1 The LORD shewed me, and, behold, two baskets of figs [were] set before the temple of the LORD, after that Nebuchadrezzar king of Babylon had carried away captive Jeconiah the son of Jehoiakim king of Judah, and the princes of Judah, with the carpenters and smiths, from Jerusalem, and had brought them to Babylon. 


There were two baskets of figs sitting outside of the temple of the Lord.  These baskets were sitting in this particular place after Nebuchadrezzar had taken king Jeconiah of Judah, the princes, carpenters, and smith all from Jerusalem, but now they are in Babylon as captives or slaves.


2 One basket [had] very good figs, [even] like the figs [that are] first ripe: and the other basket [had] very naughty figs, which could not be eaten, they were so bad. 


God told Jeremiah about the figs:  he said the figs that were just ripened were very good.  He described the other figs as being naughty and these figs were not fit to eat because they were so bad. (disobedient, badly behaved, and derivative of ungodly sexual disposition).

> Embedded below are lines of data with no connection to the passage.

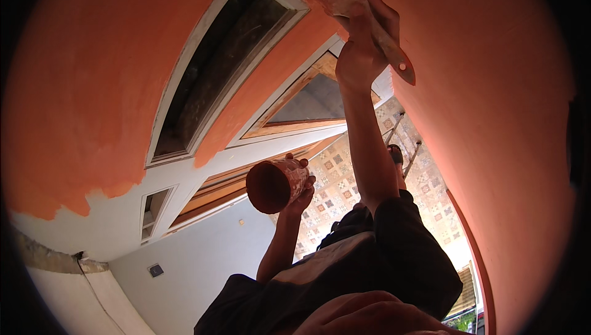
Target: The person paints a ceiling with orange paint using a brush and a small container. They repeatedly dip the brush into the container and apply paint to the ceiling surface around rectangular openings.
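Much orange wall [114, 101] flanks the white-framed window [225, 64], white wall [111, 227] remaining below; right hand [362, 55] grips, apparently, a flat brown paintbrush [389, 44], left hand [301, 196] a paint-smeared round cup [295, 175].

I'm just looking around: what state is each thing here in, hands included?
Right hand: raised, closed around the paintbrush
Paintbrush: held, bristle end up at the orange surface
Left hand: closed around the pot
Pot: open-mouthed, tilted, smeared outside; fill unclear
Window wall: partly orange, ragged lower edge, pale below
Upper window: dark-paned; open or shut unclear
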`<state>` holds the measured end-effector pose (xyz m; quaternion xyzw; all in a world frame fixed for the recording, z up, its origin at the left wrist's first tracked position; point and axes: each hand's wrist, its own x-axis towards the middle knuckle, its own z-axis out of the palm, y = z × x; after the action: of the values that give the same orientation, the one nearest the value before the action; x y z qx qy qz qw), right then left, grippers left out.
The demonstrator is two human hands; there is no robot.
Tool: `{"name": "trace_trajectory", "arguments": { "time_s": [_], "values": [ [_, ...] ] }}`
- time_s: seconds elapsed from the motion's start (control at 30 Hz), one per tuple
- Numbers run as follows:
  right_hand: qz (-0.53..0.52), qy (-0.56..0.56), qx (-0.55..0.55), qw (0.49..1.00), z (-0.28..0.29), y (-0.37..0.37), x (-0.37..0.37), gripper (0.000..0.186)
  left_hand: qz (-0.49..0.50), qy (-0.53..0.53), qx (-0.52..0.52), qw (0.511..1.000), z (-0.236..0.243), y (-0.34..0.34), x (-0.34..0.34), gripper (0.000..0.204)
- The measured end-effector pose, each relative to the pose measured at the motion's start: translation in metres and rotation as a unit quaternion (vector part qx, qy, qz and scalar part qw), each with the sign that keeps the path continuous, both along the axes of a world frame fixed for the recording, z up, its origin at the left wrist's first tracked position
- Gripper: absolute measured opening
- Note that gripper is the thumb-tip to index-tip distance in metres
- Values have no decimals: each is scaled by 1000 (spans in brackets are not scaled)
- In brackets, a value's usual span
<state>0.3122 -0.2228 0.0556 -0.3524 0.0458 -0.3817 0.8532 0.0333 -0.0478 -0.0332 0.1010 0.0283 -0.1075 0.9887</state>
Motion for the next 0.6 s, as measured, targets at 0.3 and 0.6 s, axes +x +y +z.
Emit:
{"name": "trace_trajectory", "arguments": {
  "time_s": [0.3,0.6],
  "values": [
    [36,120,68,990,-48,-15,-24,28,-2,1,-9,1000,-1,2,0,63],
    [10,142,-39,989,-46,3,-7,28,-13,9,22,1000,0,-1,-1,58]
  ]
}}
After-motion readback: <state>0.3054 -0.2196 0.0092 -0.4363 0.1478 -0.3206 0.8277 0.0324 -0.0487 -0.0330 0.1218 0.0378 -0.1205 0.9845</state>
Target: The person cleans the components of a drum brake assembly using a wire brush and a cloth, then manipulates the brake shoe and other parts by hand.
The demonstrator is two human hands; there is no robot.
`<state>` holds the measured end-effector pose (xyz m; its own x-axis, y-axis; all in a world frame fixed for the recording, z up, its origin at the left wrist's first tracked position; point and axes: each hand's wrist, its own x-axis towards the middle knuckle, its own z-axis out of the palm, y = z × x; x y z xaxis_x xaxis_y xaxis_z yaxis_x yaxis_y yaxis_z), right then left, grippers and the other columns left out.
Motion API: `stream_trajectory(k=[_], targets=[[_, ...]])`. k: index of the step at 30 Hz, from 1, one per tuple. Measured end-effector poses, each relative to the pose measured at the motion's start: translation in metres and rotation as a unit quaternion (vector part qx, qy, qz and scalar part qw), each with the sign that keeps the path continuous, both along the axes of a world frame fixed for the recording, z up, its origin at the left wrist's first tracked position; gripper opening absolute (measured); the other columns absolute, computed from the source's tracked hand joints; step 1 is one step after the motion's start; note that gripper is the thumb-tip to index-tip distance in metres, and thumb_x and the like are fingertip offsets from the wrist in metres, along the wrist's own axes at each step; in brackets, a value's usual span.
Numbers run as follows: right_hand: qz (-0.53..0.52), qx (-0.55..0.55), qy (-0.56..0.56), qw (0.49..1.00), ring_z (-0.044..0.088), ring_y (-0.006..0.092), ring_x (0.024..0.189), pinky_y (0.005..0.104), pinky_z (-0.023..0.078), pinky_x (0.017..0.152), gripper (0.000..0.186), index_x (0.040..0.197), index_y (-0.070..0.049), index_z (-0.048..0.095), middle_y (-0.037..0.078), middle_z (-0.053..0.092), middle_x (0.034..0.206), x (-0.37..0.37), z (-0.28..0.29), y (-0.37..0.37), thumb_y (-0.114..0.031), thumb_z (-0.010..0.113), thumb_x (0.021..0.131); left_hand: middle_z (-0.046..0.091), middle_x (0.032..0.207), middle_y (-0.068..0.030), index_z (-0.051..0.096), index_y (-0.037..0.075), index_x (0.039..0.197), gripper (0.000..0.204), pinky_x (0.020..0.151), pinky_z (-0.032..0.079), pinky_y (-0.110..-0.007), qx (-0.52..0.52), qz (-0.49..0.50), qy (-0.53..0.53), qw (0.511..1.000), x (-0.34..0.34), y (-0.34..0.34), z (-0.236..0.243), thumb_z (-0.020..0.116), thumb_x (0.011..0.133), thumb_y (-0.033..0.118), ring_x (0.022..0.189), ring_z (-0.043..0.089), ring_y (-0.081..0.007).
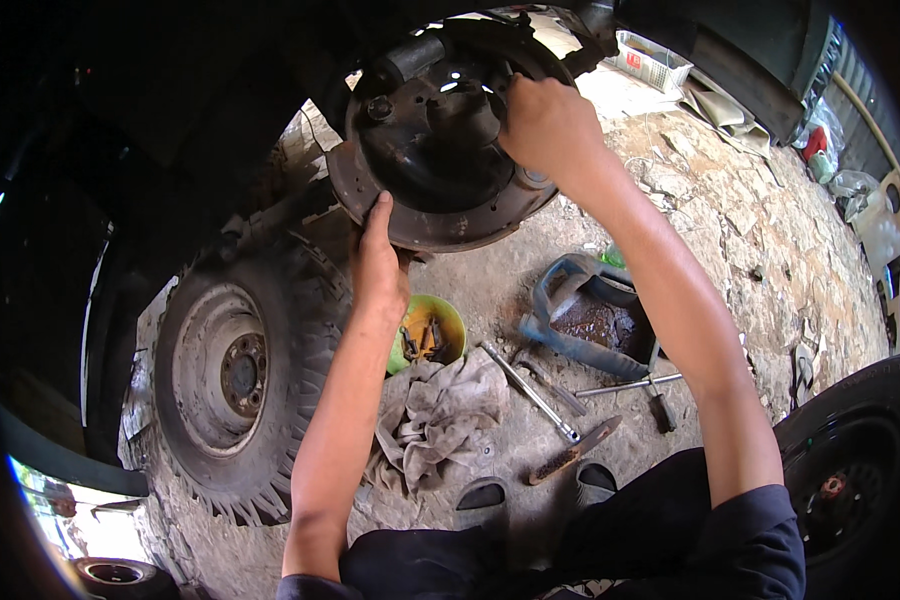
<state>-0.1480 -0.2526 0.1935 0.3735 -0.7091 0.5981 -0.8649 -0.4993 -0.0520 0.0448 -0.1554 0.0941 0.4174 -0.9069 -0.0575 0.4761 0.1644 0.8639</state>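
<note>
A dark, greasy brake backing plate (440,228) hangs at the top of the head view, under the vehicle's shadowed body. My left hand (379,268) grips its lower left rim, thumb on the front face and fingers hidden behind. Against the plate's right side, my right hand (553,128) is closed, and its fingertips are out of sight; what they hold cannot be made out. A dark cylinder (410,60) sits at the plate's upper left. The dark hub part (462,115) near the plate's middle is just left of my right hand.
A wheel with a chunky tyre (232,370) stands at left. Below the plate are a green tub (455,318) with small parts, a crumpled rag (435,420), a cut-open blue container (580,345), a socket wrench (532,392) and a brush (575,450). Another wheel (850,470) is at lower right.
</note>
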Motion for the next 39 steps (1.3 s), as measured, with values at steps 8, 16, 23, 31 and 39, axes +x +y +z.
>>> stream_trajectory(k=[8,16,23,31,39], targets=[[-0.006,-0.011,0.018,1.0,0.071,0.0355,0.07,0.0433,0.058,0.065,0.059,0.128,0.009,0.056,0.02,0.068,0.072,0.004,-0.019,0.018,-0.017,0.068,0.077,0.059,0.126,-0.0006,0.055,0.016,0.129,0.047,0.086,0.049,-0.037,-0.007,0.035,-0.005,0.999,0.003,-0.003,-0.003,0.07,0.089,0.036,0.111,0.057,-0.0165],[-0.039,0.02,0.03,0.999,0.07,0.0347,0.07,0.0426,0.058,0.062,0.054,0.125,0.009,0.058,0.019,0.069,0.072,0.013,-0.027,0.026,-0.016,0.066,0.077,0.058,0.127,-0.0003,0.054,0.017,0.13,0.049,0.085,0.048,-0.038,0.013,0.018,-0.017,1.0,0.006,0.002,0.001,0.071,0.088,0.036,0.112,0.056,-0.0162],[-0.015,-0.015,0.01,1.0,0.073,0.0323,0.073,0.0393,0.059,0.064,0.029,0.097,0.007,0.068,0.019,0.071,0.079,-0.006,-0.008,0.008,-0.017,0.065,0.08,0.059,0.124,-0.0027,0.054,0.015,0.128,0.048,0.08,0.049,-0.036,0.016,0.014,-0.013,1.0,0.002,-0.002,0.0,0.071,0.089,0.037,0.108,0.057,-0.0173],[-0.044,0.006,0.034,0.998,0.073,0.0327,0.073,0.0397,0.059,0.064,0.047,0.119,0.011,0.06,0.019,0.071,0.082,-0.017,-0.014,0.027,-0.014,0.063,0.08,0.063,0.116,-0.0071,0.054,0.008,0.125,0.046,0.068,0.051,-0.035,-0.005,-0.015,-0.02,1.0,0.008,-0.001,-0.001,0.069,0.09,0.034,0.099,0.062,-0.0192],[-0.059,0.006,0.053,0.997,0.072,0.0311,0.069,0.0401,0.059,0.063,0.045,0.121,0.01,0.06,0.019,0.071,0.077,-0.011,-0.027,0.044,-0.013,0.059,0.083,0.065,0.112,-0.0063,0.056,0.008,0.123,0.043,0.062,0.051,-0.034,0.003,0.009,-0.015,1.0,0.005,0.003,0.004,0.069,0.091,0.033,0.094,0.064,-0.0184]])
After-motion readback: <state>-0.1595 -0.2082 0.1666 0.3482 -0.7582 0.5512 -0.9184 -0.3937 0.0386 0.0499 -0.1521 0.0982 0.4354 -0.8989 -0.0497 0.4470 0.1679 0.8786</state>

3 Then said the LORD unto me, What seest thou, Jeremiah? And I said, Figs; the good figs, very good; and the evil, very evil, that cannot be eaten, they are so evil.


After God described the figs himself, he asked Jeremiah what did he see?  Jeremiah saw the same thing that God saw.  We can know we are being used by God, and God wants to communicate with us when we say what we see as what he said and saw.

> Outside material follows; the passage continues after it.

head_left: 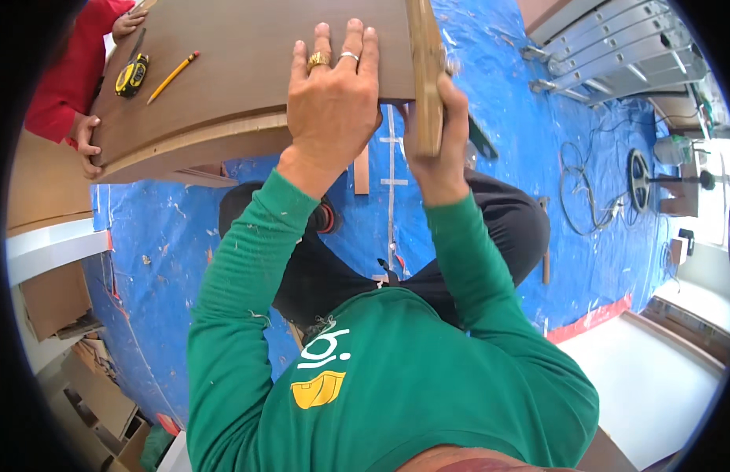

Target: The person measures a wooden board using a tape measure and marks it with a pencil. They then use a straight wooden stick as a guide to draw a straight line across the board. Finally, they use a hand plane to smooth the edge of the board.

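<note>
My left hand [333, 106] lies flat on a brown panel [231, 55], fingers stretched out and rings on two of them. At the panel's right end a wooden strip [426, 86] stands along the edge. My right hand [450, 149] is closed around the near end of that strip, its fingers on the right side; part of the hand is hidden behind the wood. A yellow and black tape measure [131, 75] and a yellow pencil [174, 77] rest on the panel's left part. Another person's hands [86, 145], in red sleeves, touch the panel's left end.
Blue plastic sheeting [156, 259] covers the floor. A folded metal ladder [616, 47] lies at the upper right, with a cable [581, 197] and a black wheel-like thing [638, 181] nearby. A dark flat piece [483, 140] shows beyond my right hand. Cardboard and wood pieces [97, 385] lie at lower left.
</note>
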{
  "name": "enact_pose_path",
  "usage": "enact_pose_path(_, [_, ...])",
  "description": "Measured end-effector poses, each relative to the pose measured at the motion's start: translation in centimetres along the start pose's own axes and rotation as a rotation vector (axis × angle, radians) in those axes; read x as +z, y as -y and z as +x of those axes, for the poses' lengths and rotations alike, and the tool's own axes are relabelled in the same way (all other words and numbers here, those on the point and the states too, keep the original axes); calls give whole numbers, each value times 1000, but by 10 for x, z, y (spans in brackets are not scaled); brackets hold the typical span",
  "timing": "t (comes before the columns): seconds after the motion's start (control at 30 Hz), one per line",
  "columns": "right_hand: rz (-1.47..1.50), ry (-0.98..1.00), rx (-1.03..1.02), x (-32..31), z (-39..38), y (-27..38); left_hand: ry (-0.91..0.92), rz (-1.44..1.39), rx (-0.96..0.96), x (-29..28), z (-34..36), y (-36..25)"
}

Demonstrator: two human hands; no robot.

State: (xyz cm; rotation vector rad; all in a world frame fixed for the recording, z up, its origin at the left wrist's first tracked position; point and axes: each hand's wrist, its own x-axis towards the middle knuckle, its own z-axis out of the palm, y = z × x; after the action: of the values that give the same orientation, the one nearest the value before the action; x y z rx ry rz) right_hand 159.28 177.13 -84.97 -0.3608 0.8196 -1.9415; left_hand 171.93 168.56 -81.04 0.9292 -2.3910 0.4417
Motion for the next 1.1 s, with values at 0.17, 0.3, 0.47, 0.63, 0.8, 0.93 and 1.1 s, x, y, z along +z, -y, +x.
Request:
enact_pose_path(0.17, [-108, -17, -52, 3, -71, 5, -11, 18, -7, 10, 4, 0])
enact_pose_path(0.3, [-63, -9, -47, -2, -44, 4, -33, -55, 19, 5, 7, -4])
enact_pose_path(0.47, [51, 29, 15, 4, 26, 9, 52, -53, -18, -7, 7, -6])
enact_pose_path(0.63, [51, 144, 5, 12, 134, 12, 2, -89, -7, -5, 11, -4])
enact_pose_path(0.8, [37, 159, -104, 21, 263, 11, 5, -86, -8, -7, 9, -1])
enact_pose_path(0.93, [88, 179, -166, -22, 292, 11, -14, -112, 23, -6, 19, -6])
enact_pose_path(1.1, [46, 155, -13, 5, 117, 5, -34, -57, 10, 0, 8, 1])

 4 Again the word of the LORD came unto me, saying, 


Then God spoke to Jeremiah again and said,




5 Thus saith the LORD, the God of Israel; Like these good figs, so will I acknowledge them that are carried away captive of Judah, whom I have sent out of this place into the land of the Chaldeans for [their] good. 


God explained the reason for the figs Jeremiah saw.  He said the good figs represented the good he saw in some of the people he removed from Judah to the land of those who captured His people, and he said he would bring those particular people back to Jerusalem at the appointed time.



6 For I will set mine eyes upon them for good, and I will bring them again to this land: and I will build them, and not pull [them] down; and I will plant them, and not pluck [them] up. 


God told Jeremiah he would do good for the people who do good.  Although God was putting all of Judah in exile, he carefully separated how he was going to divide the good people from, those who behaved naughtily.



7 And I will give them an heart to know me, that I [am] the LORD: and they shall be my people, and I will be their God: for they shall return unto me with their whole heart. 


God said he would give them the heart to know Him.  God will give us the heart to know Him if we ask Him to.  They want me to be their God and I want to be their God:  when these who return to me, they will be serious about doing what I said.




8 And as the evil figs, which cannot be eaten, they are so evil; surely thus saith the LORD, So will I give Zedekiah the king of Judah, and his princes, and the residue of Jerusalem, that remain in this land, and them that dwell in the land of Egypt: 


As for the figs in the basket labeled no good, I will not do good to them.  God even pointed out the name of the king who he would not allow to be a part of His plan of returning to Jerusalem after the exile.



9 And I will deliver them to be removed into all the kingdoms of the earth for [their] hurt, [to be] a reproach and a proverb, a taunt and a curse, in all places whither I shall drive them. 


Those bad figs or bad people will be placed all over the place so they can be hurt for all they did to my people.  People will know them to be a curse and a reproach in all the places they will be sent to.  The king and the people left with him will experience the hurt I sending their way.




10 And I will send the sword, the famine, and the pestilence, among them, till they be consumed from off the land that I gave unto them and to their fathers.


If the famine does not take their lives, the pestilence will, if the pestilence doesn't kill them, the sword will.  I will remove them from the land I gave to the children of Abraham.